Upstairs, the visitor is introduced to the Greek performance artist Natasha Papadopoulou, whom Ive Stevenheydens already knew and who during the pandemic sang that you should drink celery juice to boost your immune system, thus emphasising our internal ecosystem. “We often forget that we have more bacteria in our bodies than our own cells, and that we ourselves are a symbiosis that we constantly must keep in balance.” In a lab reconstructed by Ohme and Aiko Design, together with Karine Van Doninck, we finally see the real rotifers waking up and sticking together after they have had lettuce fluid. At the opening of the expo, attendees were also given drinks of lettuce fluids, said to be an even better and cheaper antioxidant boost than celery juice.
Looking at the photos by Caroline Vincart, who depicted the patience and meticulousness of her lab work, Van Doninck says that walking around here is magical. “I always wonder why our labs and offices are so boring. (Laughs) I have taught the odd practical course surrounded by the works of art and I love coming here to work. The beauty of the art gives me peace.”
During her research at the University of Namur, Van Doninck showed that rotifers undergo the same damage during dehydration as during exposure to ionising radiation and are therefore resistant to high doses of (proton) radiation. This is very unusual for living animals and also the reason why cancer research can benefit from it and why rotifers suddenly were considered suitable for space missions. “We have suggested that the European Space Agency use rotifers as a model organism: they can help to assess the impact of cosmic radiation on the genetic material and metabolism of astronauts.”
An inconvenient truth
That only strengthens the biologist’s case for studying and protecting nature even better. “The answers to many of our questions are there, we just need to find them. Like study animals that do not develop cancer. If you study organisms that survive freezing, then you may not need to store future vaccines at -80°C. Unfortunately, too often our system is dominated by short-term thinking and we do not invest enough in long-term studies where we do not know the outcome. That stands in the way of innovation. This exhibition wants to counterbalance that too.”

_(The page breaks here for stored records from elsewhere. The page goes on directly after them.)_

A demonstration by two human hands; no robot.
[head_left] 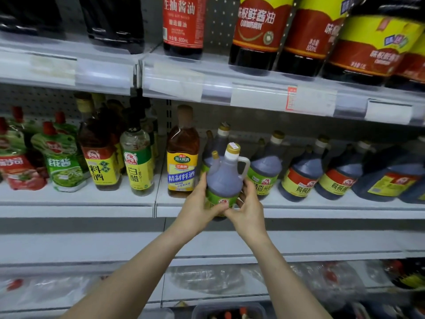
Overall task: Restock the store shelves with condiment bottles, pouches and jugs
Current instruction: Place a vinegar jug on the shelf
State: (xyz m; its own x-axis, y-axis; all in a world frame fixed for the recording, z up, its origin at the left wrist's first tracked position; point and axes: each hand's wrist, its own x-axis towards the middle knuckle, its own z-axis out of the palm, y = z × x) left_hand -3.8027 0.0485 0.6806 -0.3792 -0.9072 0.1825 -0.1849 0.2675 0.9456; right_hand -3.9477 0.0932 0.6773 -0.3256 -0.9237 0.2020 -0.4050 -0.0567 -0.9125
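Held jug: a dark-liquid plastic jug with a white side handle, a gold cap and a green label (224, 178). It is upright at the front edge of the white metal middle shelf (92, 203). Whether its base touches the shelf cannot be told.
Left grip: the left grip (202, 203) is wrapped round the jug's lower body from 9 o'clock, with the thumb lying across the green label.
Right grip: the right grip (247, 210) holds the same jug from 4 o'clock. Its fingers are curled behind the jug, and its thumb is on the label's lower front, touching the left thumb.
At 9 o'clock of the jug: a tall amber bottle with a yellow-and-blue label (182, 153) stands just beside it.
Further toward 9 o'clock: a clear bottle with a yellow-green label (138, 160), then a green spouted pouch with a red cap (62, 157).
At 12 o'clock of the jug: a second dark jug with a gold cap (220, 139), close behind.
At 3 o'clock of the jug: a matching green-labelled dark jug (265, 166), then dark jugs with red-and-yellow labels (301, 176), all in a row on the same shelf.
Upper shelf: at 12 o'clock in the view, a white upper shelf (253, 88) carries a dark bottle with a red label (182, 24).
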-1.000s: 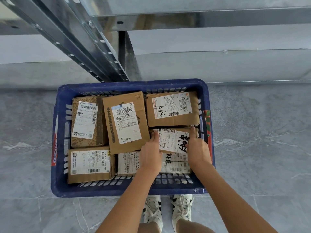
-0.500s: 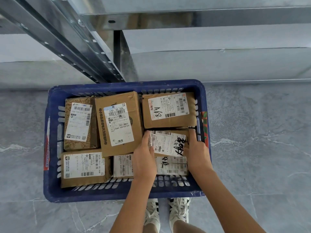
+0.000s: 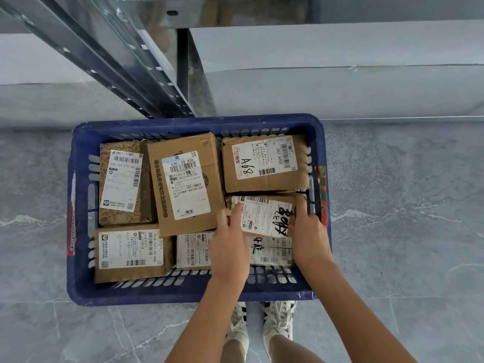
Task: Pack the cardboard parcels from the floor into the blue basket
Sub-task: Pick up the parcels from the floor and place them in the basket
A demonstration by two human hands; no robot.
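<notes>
Metal rack (image 3: 146, 74) — grey marble floor (image 3: 406, 205).

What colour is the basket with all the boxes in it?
The basket is dark blue, clearest in the head view.

In the blue basket (image 3: 183, 294), the middle parcel (image 3: 183, 184) reads "530- D5 A36", the far-right parcel (image 3: 264, 163) "A68" and "507 N706", the mid-right parcel (image 3: 262, 216) "A32".

Soft, even light, bright and diffuse. The grey floor (image 3: 406, 244) carries a faint sheen, and the metal rack (image 3: 110, 61) shows pale reflected streaks. Shadows are weak, darkest inside the blue basket (image 3: 183, 294) walls. Print on the parcel (image 3: 262, 213) marked A32 reads sharp; the rack's rails splay with wide-angle distortion towards the edges.
</notes>
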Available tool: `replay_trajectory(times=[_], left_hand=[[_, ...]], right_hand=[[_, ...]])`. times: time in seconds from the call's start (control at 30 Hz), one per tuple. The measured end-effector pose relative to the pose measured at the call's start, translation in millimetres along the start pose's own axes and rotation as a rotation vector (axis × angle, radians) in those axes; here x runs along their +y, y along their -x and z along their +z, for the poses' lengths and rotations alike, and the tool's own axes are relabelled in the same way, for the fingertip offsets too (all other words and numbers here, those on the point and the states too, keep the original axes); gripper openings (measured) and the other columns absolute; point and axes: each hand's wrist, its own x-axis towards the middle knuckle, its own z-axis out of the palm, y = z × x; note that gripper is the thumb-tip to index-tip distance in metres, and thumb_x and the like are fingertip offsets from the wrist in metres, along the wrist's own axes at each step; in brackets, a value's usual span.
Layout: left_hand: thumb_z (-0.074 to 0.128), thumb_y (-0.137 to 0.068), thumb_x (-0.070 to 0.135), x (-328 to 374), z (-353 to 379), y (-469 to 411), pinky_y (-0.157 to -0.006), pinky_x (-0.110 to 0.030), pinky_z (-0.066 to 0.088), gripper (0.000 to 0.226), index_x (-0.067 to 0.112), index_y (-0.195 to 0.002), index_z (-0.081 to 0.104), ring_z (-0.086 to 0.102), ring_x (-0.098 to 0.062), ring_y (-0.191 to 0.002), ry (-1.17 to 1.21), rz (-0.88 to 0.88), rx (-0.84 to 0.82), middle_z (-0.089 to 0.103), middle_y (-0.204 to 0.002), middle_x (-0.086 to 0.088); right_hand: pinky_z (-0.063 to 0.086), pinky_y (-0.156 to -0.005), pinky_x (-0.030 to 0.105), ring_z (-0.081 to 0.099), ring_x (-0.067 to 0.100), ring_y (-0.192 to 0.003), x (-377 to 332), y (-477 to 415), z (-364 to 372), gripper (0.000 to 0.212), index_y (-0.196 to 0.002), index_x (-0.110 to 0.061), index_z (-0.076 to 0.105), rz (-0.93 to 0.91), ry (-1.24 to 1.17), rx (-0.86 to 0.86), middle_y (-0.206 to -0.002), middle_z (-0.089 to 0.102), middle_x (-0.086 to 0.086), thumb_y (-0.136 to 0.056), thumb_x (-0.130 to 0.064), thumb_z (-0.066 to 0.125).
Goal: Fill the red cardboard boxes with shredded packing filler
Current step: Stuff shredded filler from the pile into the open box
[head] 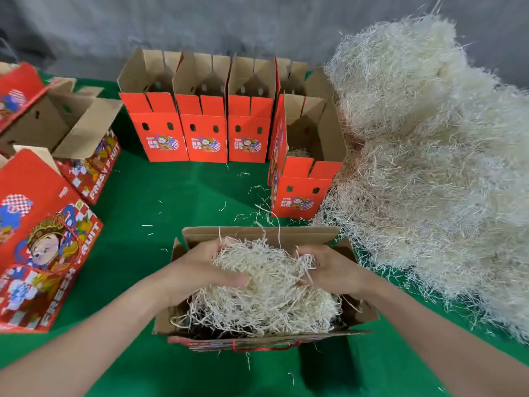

One of the apotheoses of the symbiosis between science and art that has occupied her for more than four years is the art project by the interdisciplinary collective SEADS (Space Ecologies Art and Design) which sent, along with the rotifers, a work of art to the International Space Station. On the square centimetre that was left next to the barcode on the ten plastic bags containing the rotifers, artist Angelo Vermeulen cloned his fingerprint in the shape of an X. The beginning of a journey that shows that also in art, variation leads to progress. Two 3D prints structurally represent the impact of the space mission on the rotifers but there is much more.
“Scientifically, we know that mixing different genetic material is better for our evolution,” Van Doninck concludes, revealing an inconvenient truth about cultural identity, which is what the SEADS artwork talks about. “The ‘I defend only my culture’ and ‘I am not open to others’ message, whether it comes from Hitler, Putin or anyone else, takes humanity down a dead end. We all left Africa as immigrants 200,000 years ago. Purely scientifically, we are all migrants.”